* **Exercise details**: Transcribe each line of the material as it is, and drop any picture.
*** Opening Collected material ***
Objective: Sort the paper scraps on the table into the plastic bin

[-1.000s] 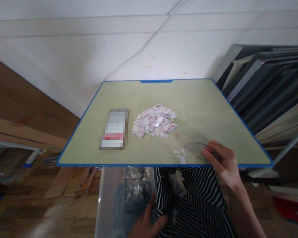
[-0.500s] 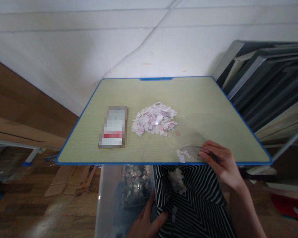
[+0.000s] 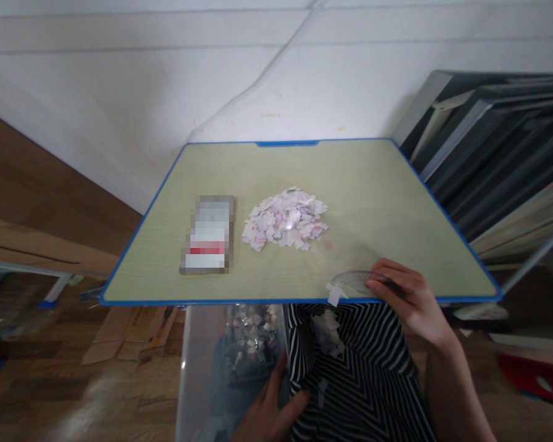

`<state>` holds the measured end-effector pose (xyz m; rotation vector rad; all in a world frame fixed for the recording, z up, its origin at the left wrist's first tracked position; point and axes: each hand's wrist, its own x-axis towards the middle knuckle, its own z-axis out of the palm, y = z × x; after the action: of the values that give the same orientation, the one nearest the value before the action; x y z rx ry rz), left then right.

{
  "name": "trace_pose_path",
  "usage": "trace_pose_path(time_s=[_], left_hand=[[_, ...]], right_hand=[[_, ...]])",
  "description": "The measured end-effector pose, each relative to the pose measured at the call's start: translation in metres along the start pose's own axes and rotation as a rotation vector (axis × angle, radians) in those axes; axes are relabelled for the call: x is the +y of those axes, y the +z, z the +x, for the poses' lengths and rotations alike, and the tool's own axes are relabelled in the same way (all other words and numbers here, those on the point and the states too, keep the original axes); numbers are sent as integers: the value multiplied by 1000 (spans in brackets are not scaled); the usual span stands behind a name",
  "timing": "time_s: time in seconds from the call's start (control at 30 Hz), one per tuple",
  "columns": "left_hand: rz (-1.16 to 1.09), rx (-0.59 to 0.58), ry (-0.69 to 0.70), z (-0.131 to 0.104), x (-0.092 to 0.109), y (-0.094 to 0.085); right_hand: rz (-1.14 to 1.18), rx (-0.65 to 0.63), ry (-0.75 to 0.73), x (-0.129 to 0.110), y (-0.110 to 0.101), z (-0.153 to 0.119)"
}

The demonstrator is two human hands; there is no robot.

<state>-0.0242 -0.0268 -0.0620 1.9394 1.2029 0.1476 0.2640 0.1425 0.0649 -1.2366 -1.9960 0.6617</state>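
In my right hand (image 3: 403, 294) is a clear curved plastic protractor (image 3: 352, 281), pinched between thumb and fingers with its edge low over the board. A few white paper scraps (image 3: 334, 294) lie against its left end, right at the front edge. Farther back sits a heap of small white and pinkish paper pieces (image 3: 286, 220). My left hand (image 3: 271, 408) grips the left edge of a black-and-white striped cloth (image 3: 364, 380), thumb on top and fingers on the outer side. In a fold of that cloth rest more paper scraps (image 3: 327, 331).
The pale green board (image 3: 368, 178) has a blue rim. A phone-like slab (image 3: 207, 234), pixelated, lies on its left. Below stands a translucent plastic bin (image 3: 198, 374) holding a container of paper pieces (image 3: 253, 337). Dark panels (image 3: 498, 135) lean at the right; flattened cardboard (image 3: 124, 334) is on the floor.
The protractor and my right hand have shifted very slightly, and the scraps at its end now tip over the board's front edge. My left hand keeps its place.
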Motion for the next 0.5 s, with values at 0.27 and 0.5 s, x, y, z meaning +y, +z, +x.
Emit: trace_pose_path(time_s=[0.27, 0.5], left_hand=[[-8, -22, 22, 5, 17, -16], [23, -12, 87, 4, 17, -17]], right_hand=[[-2, -42, -40, -1, 1, 1], [15, -61, -29, -3, 0, 2]])
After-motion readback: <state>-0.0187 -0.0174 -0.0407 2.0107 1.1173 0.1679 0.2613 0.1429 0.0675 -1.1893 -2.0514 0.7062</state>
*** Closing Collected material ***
* **Answer**:
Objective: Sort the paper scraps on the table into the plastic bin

[-1.000s] 
[-0.500s] 
[+0.000s] 

`<state>` holds the measured end-effector pose (xyz m; rotation vector rad; all in a world frame fixed for the recording, z up, its origin at the left wrist's first tracked position; point and axes: each hand's wrist, its own x-axis towards the middle knuckle, its own z-axis out of the palm, y = z × x; after the action: of the values that give the same orientation, the one nearest the value before the action; x y z rx ry rz), left then right.

{
  "name": "trace_pose_path",
  "usage": "trace_pose_path(time_s=[_], left_hand=[[_, ...]], right_hand=[[_, ...]])",
  "description": "The measured end-effector pose, each relative to the pose measured at the call's start: translation in metres along the start pose's own axes and rotation as a rotation vector (axis × angle, radians) in those axes; axes are relabelled for the call: x is the +y of those axes, y the +z, z the +x, for the poses' lengths and rotations alike, and the tool's own axes are relabelled in the same way (all other words and numbers here, those on the point and the states too, keep the original axes); numbers are sent as integers: the value multiplied by 1000 (spans in brackets are not scaled); the usual span stands behind a name",
  "timing": "time_s: time in seconds from the call's start (control at 30 Hz), one per tuple",
  "columns": "left_hand: rz (-1.16 to 1.09), rx (-0.59 to 0.58), ry (-0.69 to 0.70), z (-0.131 to 0.104), x (-0.092 to 0.109), y (-0.094 to 0.085); right_hand: rz (-1.14 to 1.18), rx (-0.65 to 0.63), ry (-0.75 to 0.73), x (-0.129 to 0.110), y (-0.110 to 0.101), z (-0.153 to 0.119)"
}

The demonstrator is two human hands; there is no robot.

<state>-0.0242 -0.0268 -0.0620 1.9394 1.2029 0.1476 0.2640 0.1425 0.0649 -1.2366 -1.9960 0.6617</state>
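In my right hand (image 3: 403, 294) is a clear curved plastic protractor (image 3: 352, 281), pinched between thumb and fingers with its edge low over the board. A few white paper scraps (image 3: 334, 294) lie against its left end, right at the front edge. Farther back sits a heap of small white and pinkish paper pieces (image 3: 286, 220). My left hand (image 3: 271, 408) grips the left edge of a black-and-white striped cloth (image 3: 364, 380), thumb on top and fingers on the outer side. In a fold of that cloth rest more paper scraps (image 3: 327, 331).
The pale green board (image 3: 368, 178) has a blue rim. A phone-like slab (image 3: 207, 234), pixelated, lies on its left. Below stands a translucent plastic bin (image 3: 198, 374) holding a container of paper pieces (image 3: 253, 337). Dark panels (image 3: 498, 135) lean at the right; flattened cardboard (image 3: 124, 334) is on the floor.
The protractor and my right hand have shifted very slightly, and the scraps at its end now tip over the board's front edge. My left hand keeps its place.
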Motion for the next 0.5 s, with values at 0.27 and 0.5 s, x, y, z meaning +y, +z, +x.
Emit: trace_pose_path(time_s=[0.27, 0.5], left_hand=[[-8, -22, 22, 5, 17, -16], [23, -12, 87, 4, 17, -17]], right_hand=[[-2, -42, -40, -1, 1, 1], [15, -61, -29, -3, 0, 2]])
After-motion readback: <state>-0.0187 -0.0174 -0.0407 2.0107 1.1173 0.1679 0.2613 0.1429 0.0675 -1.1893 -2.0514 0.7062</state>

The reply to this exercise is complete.